AI Developed Blood Tests May Be Able To Predict Parkinson’s Disease

 by Natalie M

According to research being done at UCL and University Medical Center Goettingen, a biomarker blood test has been developed using AI that can help diagnose and predict the likelihood of Parkinson's disease.

A progressive disorder which has symptoms consisting of tremors, slowness of movement and memory problems, Parkinson’s is characterised by a build of the alpha-synuclein protein. This is caused by the death of dopamine-releasing neurons in the substantia nigra in the brain, which controls movement. There are no current treatments for the disease but patients are currently being given dopamine replacement therapy; but researchers believe that early prediction and diagnosis of the disease would be highly beneficial to helping develop treatments that could stop/slow Parkinson's by protecting the neurons being affected.

Published in Nature Communications, the research described using machine learning (as a branch of AI) combined with mass spectrometry-based proteomics to analyse a panel of 8 blood-based biomarkers in both controls and individuals with Parkinson’s. It found that the concentrations of the 8 proteins are altered in patients with Parkinson’s. Thus, they used the panel and were able to use these biomarkers as a diagnostic test with 100% accuracy. 

To further investigate predicting the likelihood of a person developing Parkinson’s Disease, they analysed the blood from 72 patients with Rapid Eye Movement Behaviour Disorder (iRBD) - a sleep disorder presenting as patients physically enacting their vivid and often unpleasant dreams subconsciously. 75-80% of these people go on to develop synucleinopathies (neurodegenerative disorders that are characterised by the abnormal accumulation of alpha-synuclein) - which include Parkinson’s. The AI tool identified that 79% of the iRBD patients had the same profile as someone with Parkinson’s. The patients were later followed up over a 10-year period and so far the AI predictions have matched the clinical conversion rate, correctly predicting 16 patients as going on to develop Parkinson’s and also doing this 7 years before being symptomatic. The researchers are continuing to follow up on those who were predicted to have Parkinson’s to verify the accuracy of the test further.

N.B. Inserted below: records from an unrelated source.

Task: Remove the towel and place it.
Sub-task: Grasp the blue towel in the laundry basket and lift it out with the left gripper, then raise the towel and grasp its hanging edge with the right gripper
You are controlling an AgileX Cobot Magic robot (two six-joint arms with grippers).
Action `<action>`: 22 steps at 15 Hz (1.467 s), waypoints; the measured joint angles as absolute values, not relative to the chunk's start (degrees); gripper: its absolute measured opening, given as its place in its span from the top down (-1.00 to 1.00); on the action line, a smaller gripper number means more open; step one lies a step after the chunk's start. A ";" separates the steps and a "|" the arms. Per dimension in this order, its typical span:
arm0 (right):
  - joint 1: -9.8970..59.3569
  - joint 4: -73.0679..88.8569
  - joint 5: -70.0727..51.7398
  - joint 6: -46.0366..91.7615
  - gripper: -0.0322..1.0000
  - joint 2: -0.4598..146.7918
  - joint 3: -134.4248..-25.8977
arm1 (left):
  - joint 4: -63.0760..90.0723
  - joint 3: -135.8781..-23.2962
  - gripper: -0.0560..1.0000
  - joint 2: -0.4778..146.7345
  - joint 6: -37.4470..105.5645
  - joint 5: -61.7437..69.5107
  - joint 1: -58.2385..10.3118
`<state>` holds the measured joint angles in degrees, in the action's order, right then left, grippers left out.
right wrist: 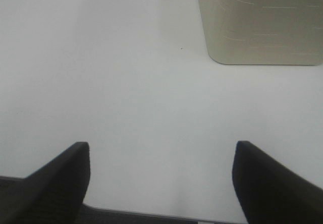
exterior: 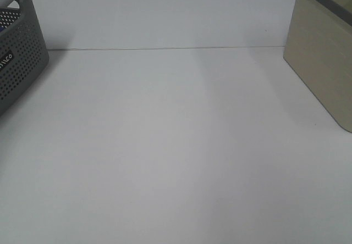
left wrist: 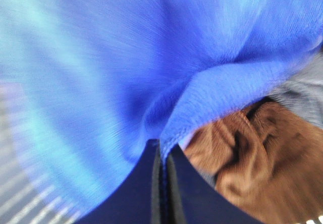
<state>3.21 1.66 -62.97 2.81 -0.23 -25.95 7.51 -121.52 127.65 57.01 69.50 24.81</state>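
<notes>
The towel (left wrist: 131,57) is a deep blue soft cloth that fills most of the left wrist view, blurred. My left gripper (left wrist: 162,146) is shut on a fold of it, and the dark fingers meet with the cloth pinched between them. The towel and both grippers are out of sight in the exterior high view. My right gripper (right wrist: 161,153) is open and empty above the bare white table (right wrist: 126,82).
A grey perforated basket (exterior: 19,57) stands at the table's far left edge. A beige bin (exterior: 324,51) stands at the right, and it also shows in the right wrist view (right wrist: 262,22). A brown cloth (left wrist: 252,153) and a grey cloth (left wrist: 303,95) lie under the towel.
</notes>
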 joint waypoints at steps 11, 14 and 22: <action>3.21 1.66 -62.97 2.81 -0.54 -0.23 -25.95 | 5.56 -121.52 0.89 101.24 55.81 69.67 13.41; 3.21 1.66 -62.97 2.81 -0.54 -0.23 -25.95 | 4.98 -121.52 0.89 92.65 55.81 69.73 7.62; 3.21 1.72 -62.91 2.81 -0.54 -0.23 -25.95 | 4.81 -121.52 0.89 84.91 52.60 69.90 -10.37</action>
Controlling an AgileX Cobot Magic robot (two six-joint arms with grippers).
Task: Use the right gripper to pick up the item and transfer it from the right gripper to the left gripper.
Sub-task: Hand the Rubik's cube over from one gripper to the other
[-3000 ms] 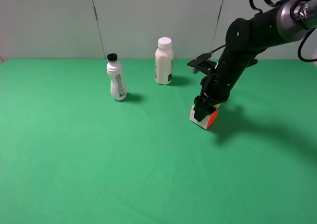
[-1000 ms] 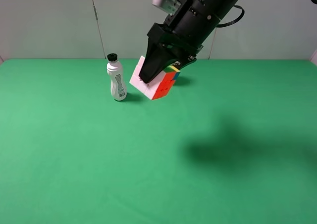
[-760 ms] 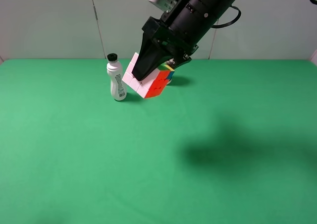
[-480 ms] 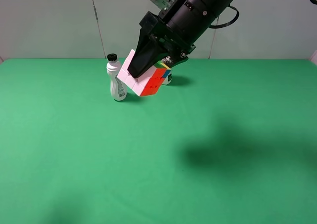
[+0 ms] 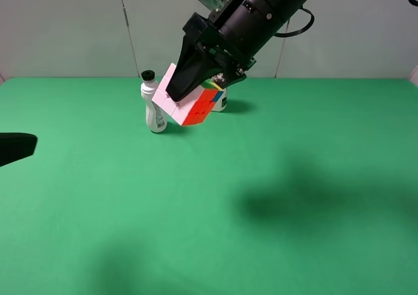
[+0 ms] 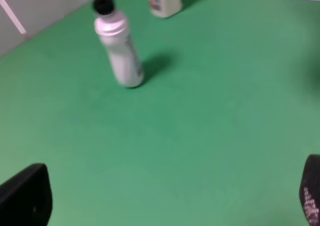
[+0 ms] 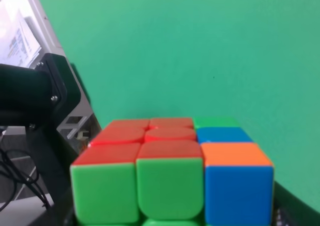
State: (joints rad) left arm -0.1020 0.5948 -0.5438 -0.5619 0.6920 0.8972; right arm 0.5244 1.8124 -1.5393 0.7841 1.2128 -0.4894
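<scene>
From up high, the black right robot claw [image 5: 191, 86] is shut tight on the small puzzle cube with white, red, green, blue and yellow squares [image 5: 201, 107]. It holds the cube tilted, up in the air over the green table [image 5: 294, 243]. The cube is near the thin white bottle with a black cap [image 5: 154, 106], which stands on the table. The wider white bottle [image 5: 221, 102] is mostly hidden behind the cube. A black tip shows at the left edge of this view; I cannot tell what it is. In the left wrist view, the left robot claw [image 6: 167, 198] is wide open with nothing in it. Its two black fingers [image 6: 26, 195] are far apart, over bare green table. The thin bottle and the foot of the wider bottle stand farther off, and a red and white corner of the cube peeks in at the edge. In the right wrist view, the cube fills the front, showing green, red, blue and orange squares, with the green table beyond it.
</scene>
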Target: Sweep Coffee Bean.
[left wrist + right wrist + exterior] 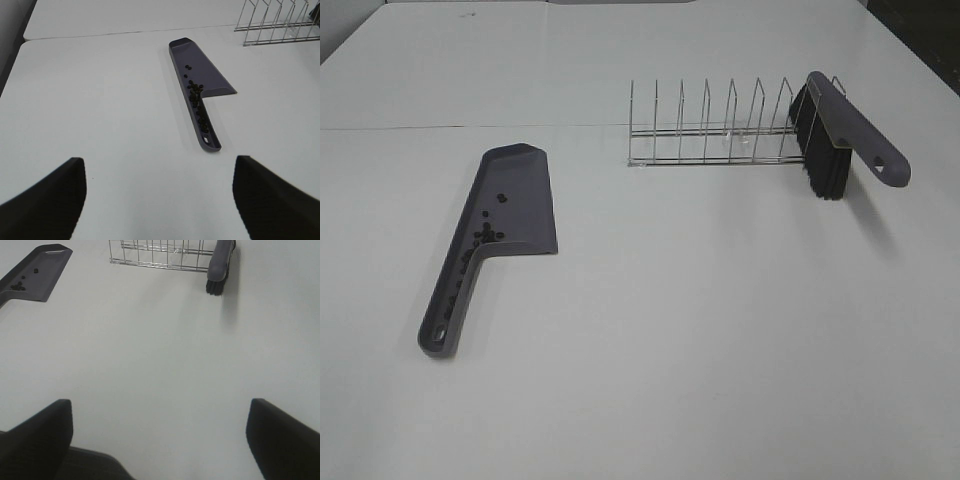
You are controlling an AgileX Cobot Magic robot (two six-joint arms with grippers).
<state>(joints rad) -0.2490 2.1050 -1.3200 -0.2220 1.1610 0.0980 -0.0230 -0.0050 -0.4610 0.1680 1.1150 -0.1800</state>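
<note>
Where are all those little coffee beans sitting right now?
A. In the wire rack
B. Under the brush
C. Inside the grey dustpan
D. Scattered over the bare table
C: the coffee beans lie in the grey dustpan, clustered along its channel toward the handle.

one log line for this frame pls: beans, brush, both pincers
beans: in dustpan | brush: leaning on wire rack | left pincer: open, empty | right pincer: open, empty | table: no loose beans seen

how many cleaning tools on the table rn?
2. The grey dustpan lies flat on the left, coffee beans in it. The brush leans on the wire rack's right end.
</note>
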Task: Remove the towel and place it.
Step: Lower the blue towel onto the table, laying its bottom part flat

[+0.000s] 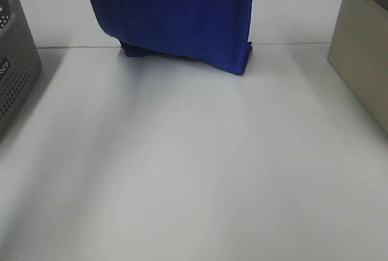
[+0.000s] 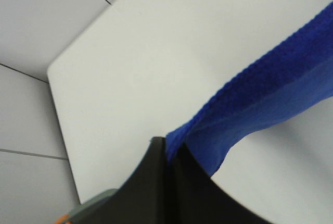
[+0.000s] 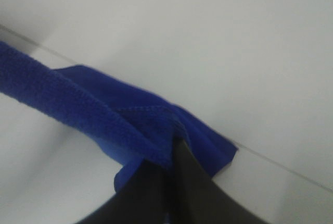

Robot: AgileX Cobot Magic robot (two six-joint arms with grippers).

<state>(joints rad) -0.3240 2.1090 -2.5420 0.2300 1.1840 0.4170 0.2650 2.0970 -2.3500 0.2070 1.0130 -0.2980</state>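
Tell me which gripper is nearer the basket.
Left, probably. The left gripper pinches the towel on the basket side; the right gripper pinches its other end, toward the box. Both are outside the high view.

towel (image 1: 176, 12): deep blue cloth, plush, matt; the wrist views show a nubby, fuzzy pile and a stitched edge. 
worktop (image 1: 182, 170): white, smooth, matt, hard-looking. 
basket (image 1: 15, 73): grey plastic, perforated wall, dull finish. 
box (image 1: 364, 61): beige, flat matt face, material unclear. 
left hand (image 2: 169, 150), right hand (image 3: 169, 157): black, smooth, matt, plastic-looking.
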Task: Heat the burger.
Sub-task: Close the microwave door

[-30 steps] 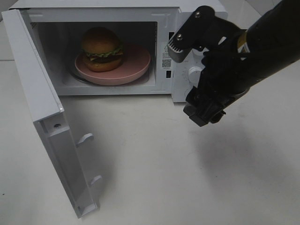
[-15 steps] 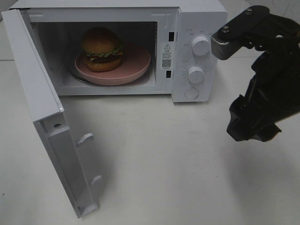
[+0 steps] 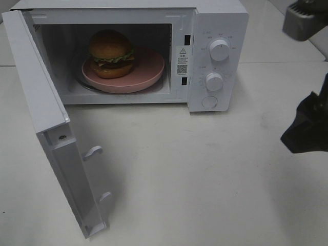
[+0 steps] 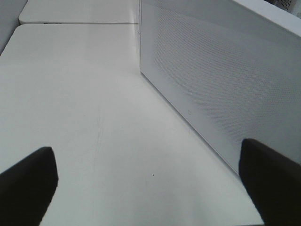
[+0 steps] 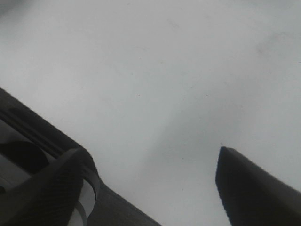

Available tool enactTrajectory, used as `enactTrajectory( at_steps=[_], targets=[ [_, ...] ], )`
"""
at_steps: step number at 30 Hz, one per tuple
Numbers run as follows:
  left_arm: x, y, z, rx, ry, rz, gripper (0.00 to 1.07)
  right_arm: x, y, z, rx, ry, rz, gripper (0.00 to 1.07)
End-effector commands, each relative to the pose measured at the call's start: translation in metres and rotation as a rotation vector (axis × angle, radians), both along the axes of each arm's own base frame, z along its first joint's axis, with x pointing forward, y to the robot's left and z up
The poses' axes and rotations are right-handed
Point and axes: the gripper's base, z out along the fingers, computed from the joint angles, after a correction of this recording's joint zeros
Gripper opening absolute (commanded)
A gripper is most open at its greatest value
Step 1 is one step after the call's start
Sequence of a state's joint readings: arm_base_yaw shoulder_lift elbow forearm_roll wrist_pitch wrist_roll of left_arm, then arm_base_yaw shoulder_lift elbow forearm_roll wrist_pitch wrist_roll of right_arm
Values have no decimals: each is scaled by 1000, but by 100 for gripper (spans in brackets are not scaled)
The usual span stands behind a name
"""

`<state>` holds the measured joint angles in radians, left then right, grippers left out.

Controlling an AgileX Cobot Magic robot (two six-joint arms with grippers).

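Pink plate (image 3: 148,72) carries the burger (image 3: 111,54) inside the microwave (image 3: 218,20), so loading looks done. You have the door (image 3: 46,118) to shut and a dial (image 3: 219,50) to set. Left claw (image 4: 146,150) and right claw (image 5: 151,157) both gape, holding nothing.

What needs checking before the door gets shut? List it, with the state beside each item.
1. Burger sits on pink plate inside microwave: ok.
2. Door shut: not ok, it stands wide open.
3. Doorway free of arms: ok.
4. Left fingers apart, empty: ok.
5. Right fingers apart, empty: ok.
6. Knobs set for heating: cannot tell.
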<state>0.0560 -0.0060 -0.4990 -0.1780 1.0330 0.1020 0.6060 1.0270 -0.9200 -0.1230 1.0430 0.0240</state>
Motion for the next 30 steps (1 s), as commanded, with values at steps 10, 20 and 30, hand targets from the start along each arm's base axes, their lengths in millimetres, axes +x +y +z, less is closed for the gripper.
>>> enactTrajectory(
  at_steps=[10,20,30],
  targets=[
    [-1,0,0,-4,-11,1,100,-45,-69,-9,83,-113,-355,75],
    [-1,0,0,-4,-11,1,100,-87,-90,-17,140,-248,-471,75],
    [-1,0,0,-4,-11,1,100,-128,-98,-44,208,-390,-527,75]
  ],
)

This research is highly beneficial as it can be used as a non-invasive diagnostic tool for Parkinson’s in the future (which is in demand as imaging is no yet good enough to see what exactly is yapping in brain cells to definitively diagnose and samples of the brain cannot be taken as easily do at all - unlike other organs) and finding biomarkers that can be identified and measured is non-invasive (compared to lumbar puncture which is used more in clinical trials of treatments for Parkinson’s). According to Professor David Dexter (the Director of Research at Parkinson’s UK), "With more work, it may be possible that this blood based test could distinguish between Parkinson’s and other conditions that have some early similarities, such as Multiple Systems Atrophy or Dementia with Lewy Bodies. This is an important next step… The findings add to an exciting flurry of recent activity towards finding a simple way to test for and measure Parkinson’s." However, there are other diagnostic methods being tested including skin swabbing, eye scans and the lumbar puncture test so blood testing is not the only method being trialled for Parkinson’s.